Key Features and Functionalities:

- Specificity Scoring and Mutual Linearity: LinDeconSeq uniquely identifies marker genes by combining specificity scoring with mutual linearity strategies, allowing for the identification of markers across any number of cell types, enhancing the tool's versatility and applicability.

- Weighted Robust Linear Regression: In its second stage, LinDeconSeq predicts cellular fractions of bulk samples using weighted robust linear regression based on previously identified marker genes. This approach ensures accurate and reliable deconvolution of cellular compositions within complex samples.

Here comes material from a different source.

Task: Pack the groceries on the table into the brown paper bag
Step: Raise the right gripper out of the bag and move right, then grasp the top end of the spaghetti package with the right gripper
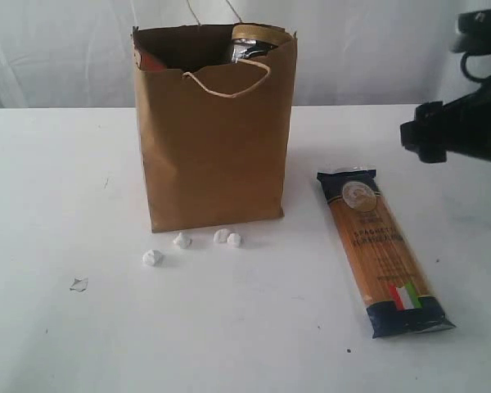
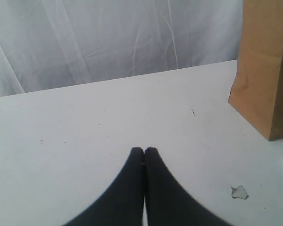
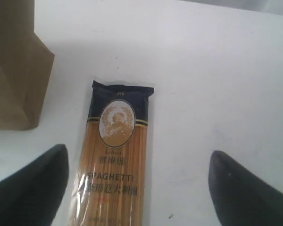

- Improved Accuracy and Reproducibility: Benchmarking against multiple publicly available datasets has demonstrated that the marker genes identified by LinDeconSeq offer better accuracy and reproducibility than other methods like MGFM and RNentropy.

- Clinical Relevance: LinDeconSeq has been applied to diagnose acute myeloid leukemia (AML), successfully identifying distinct cellular fractions associated with the disease. The tool's ability to differentiate between patient subgroups based on cellular composition and its correlation with prognosis and mutation patterns underscores its potential clinical utility.